O governo de extrema direita de Bolsonaro abriu caminho para o retorno dos militares à política, o que não foi resolvido na transição democrática e na Assembleia Constituinte de 1988. Após sua eleição para a presidência da república, muitos generais foram para o governo e milhares de oficiais reformados e da ativa tiveram acesso a cargos públicos, revelando o evidente caráter militar do governo. A vontade de voltar à política foi preservada nas Forças Armadas como consequência natural da impunidade, ou seja, da falta de julgamento e responsabilização pelo golpe de 1964, bem como pelos crimes e violações dos direitos humanos cometidos em nome do Estado durante a ditadura que comandaram.

Foi esta impunidade que possibilitou o golpe jurídico-parlamentar que depôs Dilma e a detenção ilegal de Lula, candidato favorito nas eleições de 2018. Foi a guerra judicial contra Lula que possibilitou a vitória da extrema direita.

E como? Através da agora completamente desmoralizada Operação Lava Jato, que deveria ser a “maior operação anticorrupção do mundo” e se tornou o “maior escândalo judicial do planeta”. Esta Operação, cujo início completa agora 10 anos, nada mais foi do que uma estratégia bem-sucedida dos Estados Unidos para minar a autonomia geopolítica brasileira, sua soberania econômica, e pôr fim à ameaça representada pelo crescimento de empresas que colocariam suas próprias operações em risco. Em outras palavras, a ascensão da extrema direita e dos militares ao poder baseou-se na intervenção estrangeira da Casa Branca, através da cooptação de agentes do sistema de justiça brasileiro. Isto foi possível porque o sistema judicial não foi adequadamente reformado, permitindo que juízes e procuradores atuassem como agentes estrangeiros, mas principalmente porque os militares ficaram impunes pelos crimes contra a humanidade cometidos durante a ditadura de 1964.

Foi devido à impunidade que as Forças Armadas retomaram sua intervenção criminosa, com o objetivo de controlar os destinos do Brasil apoiando a candidatura de Bolsonaro, apesar de este ter sido expulso da organização.

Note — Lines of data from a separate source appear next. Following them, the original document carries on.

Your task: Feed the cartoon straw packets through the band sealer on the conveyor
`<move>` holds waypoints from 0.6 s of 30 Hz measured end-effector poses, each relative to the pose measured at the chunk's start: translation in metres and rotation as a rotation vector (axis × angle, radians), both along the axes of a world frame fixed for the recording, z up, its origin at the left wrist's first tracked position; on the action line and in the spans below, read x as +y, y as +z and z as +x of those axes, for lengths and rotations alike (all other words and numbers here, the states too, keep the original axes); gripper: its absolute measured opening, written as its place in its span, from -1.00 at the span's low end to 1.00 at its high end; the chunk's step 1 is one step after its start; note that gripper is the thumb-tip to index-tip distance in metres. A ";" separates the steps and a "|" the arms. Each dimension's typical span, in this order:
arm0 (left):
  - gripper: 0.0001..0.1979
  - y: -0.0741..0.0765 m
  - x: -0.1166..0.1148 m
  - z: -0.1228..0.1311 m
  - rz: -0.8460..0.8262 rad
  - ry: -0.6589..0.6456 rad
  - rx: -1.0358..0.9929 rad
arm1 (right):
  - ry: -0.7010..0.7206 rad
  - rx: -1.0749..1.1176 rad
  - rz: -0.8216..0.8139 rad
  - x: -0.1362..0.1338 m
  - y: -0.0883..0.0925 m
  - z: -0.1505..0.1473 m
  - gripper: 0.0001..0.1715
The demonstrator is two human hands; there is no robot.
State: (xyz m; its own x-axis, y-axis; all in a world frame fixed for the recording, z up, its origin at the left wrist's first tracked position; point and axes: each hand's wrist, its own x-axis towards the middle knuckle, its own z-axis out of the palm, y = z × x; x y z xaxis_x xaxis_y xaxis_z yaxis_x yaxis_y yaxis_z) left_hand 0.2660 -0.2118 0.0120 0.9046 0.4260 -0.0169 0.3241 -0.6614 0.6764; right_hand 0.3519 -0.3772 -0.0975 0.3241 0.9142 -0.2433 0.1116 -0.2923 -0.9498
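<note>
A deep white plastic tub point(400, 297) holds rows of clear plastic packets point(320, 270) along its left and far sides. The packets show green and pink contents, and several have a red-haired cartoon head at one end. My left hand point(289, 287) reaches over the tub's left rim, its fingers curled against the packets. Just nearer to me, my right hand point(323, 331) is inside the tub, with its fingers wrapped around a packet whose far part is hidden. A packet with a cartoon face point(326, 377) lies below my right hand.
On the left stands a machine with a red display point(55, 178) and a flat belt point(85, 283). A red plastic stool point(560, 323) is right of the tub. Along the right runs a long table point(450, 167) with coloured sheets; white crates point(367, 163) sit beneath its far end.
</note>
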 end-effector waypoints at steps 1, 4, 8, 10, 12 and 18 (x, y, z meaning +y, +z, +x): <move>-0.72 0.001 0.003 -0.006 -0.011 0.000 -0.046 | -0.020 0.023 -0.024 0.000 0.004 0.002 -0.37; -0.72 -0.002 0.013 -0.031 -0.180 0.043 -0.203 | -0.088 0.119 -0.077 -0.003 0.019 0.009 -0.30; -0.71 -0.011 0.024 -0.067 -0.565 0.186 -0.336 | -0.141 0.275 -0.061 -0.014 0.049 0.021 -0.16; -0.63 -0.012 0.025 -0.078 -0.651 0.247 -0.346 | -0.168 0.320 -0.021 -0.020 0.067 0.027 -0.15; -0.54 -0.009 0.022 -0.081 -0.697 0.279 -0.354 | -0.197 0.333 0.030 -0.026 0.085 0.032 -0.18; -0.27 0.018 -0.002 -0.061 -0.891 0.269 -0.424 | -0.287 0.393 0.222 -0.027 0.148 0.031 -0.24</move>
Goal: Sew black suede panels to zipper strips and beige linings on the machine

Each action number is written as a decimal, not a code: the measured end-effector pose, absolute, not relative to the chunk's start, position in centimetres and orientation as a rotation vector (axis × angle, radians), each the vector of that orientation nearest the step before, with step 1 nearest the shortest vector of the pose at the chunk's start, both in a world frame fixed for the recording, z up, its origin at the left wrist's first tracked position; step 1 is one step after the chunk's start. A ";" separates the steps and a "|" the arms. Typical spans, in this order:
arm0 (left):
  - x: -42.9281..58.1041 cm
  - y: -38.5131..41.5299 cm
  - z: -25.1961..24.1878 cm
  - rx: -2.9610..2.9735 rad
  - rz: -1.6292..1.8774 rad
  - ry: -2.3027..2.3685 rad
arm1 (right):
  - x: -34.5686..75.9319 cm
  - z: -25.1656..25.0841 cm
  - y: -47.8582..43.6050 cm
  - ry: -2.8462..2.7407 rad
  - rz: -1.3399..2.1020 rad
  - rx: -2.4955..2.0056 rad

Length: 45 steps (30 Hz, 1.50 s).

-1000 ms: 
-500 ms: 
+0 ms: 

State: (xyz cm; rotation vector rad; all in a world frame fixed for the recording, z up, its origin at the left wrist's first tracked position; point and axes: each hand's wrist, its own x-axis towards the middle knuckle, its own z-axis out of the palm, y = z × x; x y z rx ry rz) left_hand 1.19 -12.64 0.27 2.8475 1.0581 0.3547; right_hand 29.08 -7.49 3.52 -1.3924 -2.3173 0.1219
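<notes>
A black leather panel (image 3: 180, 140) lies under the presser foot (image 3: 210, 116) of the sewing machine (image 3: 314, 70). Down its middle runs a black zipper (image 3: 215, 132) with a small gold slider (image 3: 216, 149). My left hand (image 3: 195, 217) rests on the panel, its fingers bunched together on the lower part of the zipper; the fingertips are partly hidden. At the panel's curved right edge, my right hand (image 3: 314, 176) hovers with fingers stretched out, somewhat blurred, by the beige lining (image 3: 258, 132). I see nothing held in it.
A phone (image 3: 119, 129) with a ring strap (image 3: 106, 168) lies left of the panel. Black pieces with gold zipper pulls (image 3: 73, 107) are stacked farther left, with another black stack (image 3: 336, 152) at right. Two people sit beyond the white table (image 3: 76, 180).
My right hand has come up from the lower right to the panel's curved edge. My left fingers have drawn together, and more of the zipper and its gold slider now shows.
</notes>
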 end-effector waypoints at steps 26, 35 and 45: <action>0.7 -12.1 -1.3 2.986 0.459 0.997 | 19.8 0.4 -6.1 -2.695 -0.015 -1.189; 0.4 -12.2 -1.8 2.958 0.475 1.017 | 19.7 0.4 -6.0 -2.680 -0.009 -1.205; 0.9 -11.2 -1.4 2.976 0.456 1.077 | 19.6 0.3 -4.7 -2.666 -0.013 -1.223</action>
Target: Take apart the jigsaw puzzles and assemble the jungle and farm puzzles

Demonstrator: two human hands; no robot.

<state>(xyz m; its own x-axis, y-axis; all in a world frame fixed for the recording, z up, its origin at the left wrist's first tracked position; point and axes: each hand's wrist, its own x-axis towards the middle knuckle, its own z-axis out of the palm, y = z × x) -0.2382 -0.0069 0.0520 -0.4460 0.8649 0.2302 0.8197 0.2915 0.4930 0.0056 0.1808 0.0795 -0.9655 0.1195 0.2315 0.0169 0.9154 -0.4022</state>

A história de 8 de janeiro não pode ser registrada sem responsabilizar as Forças Armadas, que apoiaram abertamente o golpe. A tentativa de golpe só foi sepultada, entre outros motivos, pela reação imediata do governo do presidente Lula, do Supremo Tribunal Federal (STF) e do Tribunal Superior Eleitoral (TSE), e dos presidentes da Câmara dos Deputados e do Senado Federal, que encontraram forte apoio da sociedade civil, de parcela de membros das Forças Armadas, é verdade, e da comunidade internacional.

Está claro que uma das formas de abrir as portas para um novo golpe e comprometer as conquistas democráticas num contexto neoconservador se dá principalmente graças à impunidade das Forças Armadas. Então, quais seriam os antídotos para essa situação? Por certo, entre esses antídotos está o fim da anistia para crimes contra a humanidade, que são imprescritíveis. Além disso, a devida prestação de contas e responsabilização dos criminosos. O perigo de novos golpes de Estado no Brasil ainda é latente.